What had I done to deserve all this unexpected attention? Three things. In late 2015 and early 2016, I had offered a partial defence of the late-19th-century imperialist Cecil Rhodes during the Rhodes Must Fall campaign in Oxford. Then, in late November 2017, I published a column in the Times, in which I referred approvingly to Bruce Gilley’s controversial article The Case for Colonialism, and argued that the British (along with Canadians, Australians, and New Zealanders) have reason to feel pride as well as shame about their imperial past. Note: pride, as well as shame. And a few days later, third, I finally got around to publishing an online account of the “Ethics and Empire” project, whose first conference had in fact been held the previous July.

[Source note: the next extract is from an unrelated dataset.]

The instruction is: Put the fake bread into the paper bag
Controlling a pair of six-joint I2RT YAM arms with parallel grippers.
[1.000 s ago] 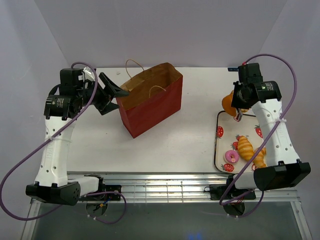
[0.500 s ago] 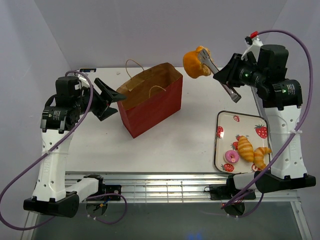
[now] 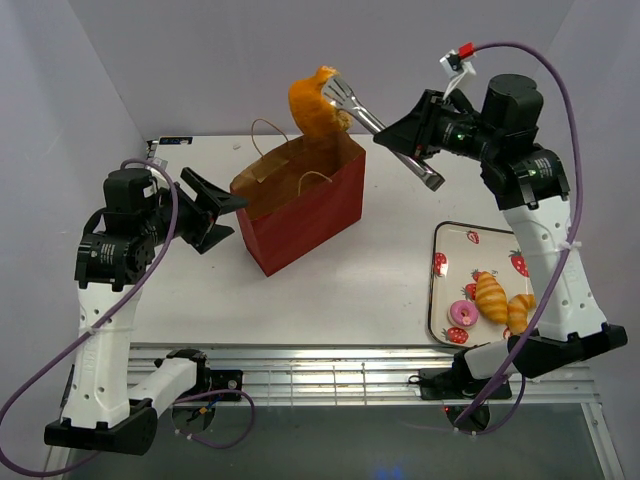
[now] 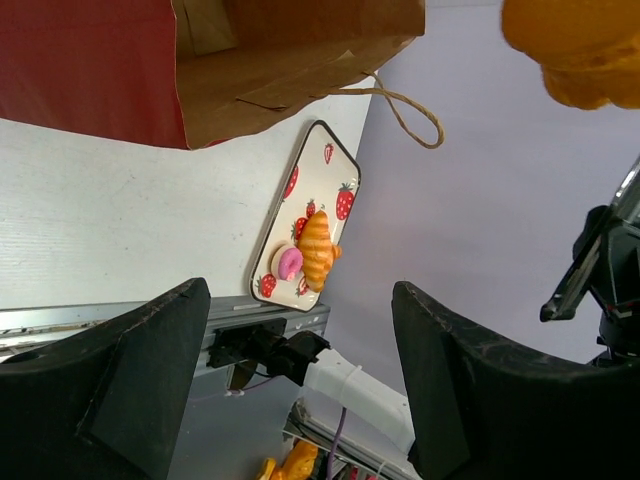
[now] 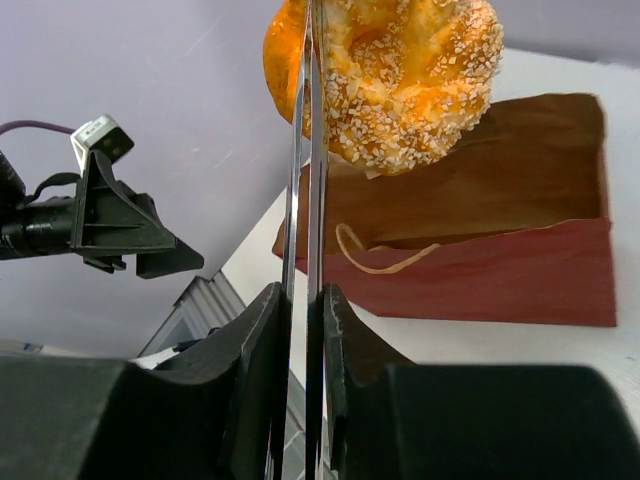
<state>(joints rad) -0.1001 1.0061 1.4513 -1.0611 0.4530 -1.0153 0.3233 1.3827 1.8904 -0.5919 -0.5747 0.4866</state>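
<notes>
The red-brown paper bag (image 3: pixel 300 215) stands open at the table's middle left. My right gripper (image 3: pixel 402 140) is shut on silver tongs (image 3: pixel 385 132). The tongs pinch a piece of fake bread, an orange seeded bun (image 3: pixel 315 100), in the air just above the bag's far rim. The right wrist view shows the bun (image 5: pixel 400 70) over the bag's mouth (image 5: pixel 480 200). My left gripper (image 3: pixel 222 205) is open and empty beside the bag's left end. Two golden croissants (image 3: pixel 490 295) and a pink doughnut (image 3: pixel 463 313) lie on the strawberry tray (image 3: pixel 438 290).
The tray sits at the table's near right edge. The bag's cord handles (image 3: pixel 268 135) stand up at its rim. White walls close in the left, back and right sides. A metal rail (image 3: pixel 320 375) runs along the front edge.
My right arm has swung left and up, carrying the bun in the tongs from above the tray to over the bag. The left gripper has shifted slightly lower beside the bag.
</notes>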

Contrary to what the critics seemed to think, the Ethics and Empire project is not designed to defend the British Empire, or even empire in general. Rather, it aims to select and analyse evaluations of empire from ancient China to the modern period, in order to understand and reflect on the ethical terms in which empires have been viewed historically. A classic instance of such an evaluation is St Augustine’s The City of God, the early-fifth-century AD defence of Christianity, which involves a generally critical reading of the Roman Empire. Nonetheless, Ethics and Empire was conceived with awareness that the imperial form of political organisation was common across the world and throughout history until 1945; and so does not assume that empire is always and everywhere wicked; and does assume that the history of empires should inform—positively, as well as negatively—the foreign policy of Western states today.

A Wikimedia Commons map indicating the territories that were once part of the British Empire. 

Thus did I stumble, blindly, into the Imperial History Wars. Had I been a professional historian, I would have known what to expect, but being a mere ethicist, I did not. Still, naivety has its advantages, bringing fresh eyes to see sharply what weary ones have learned to live with.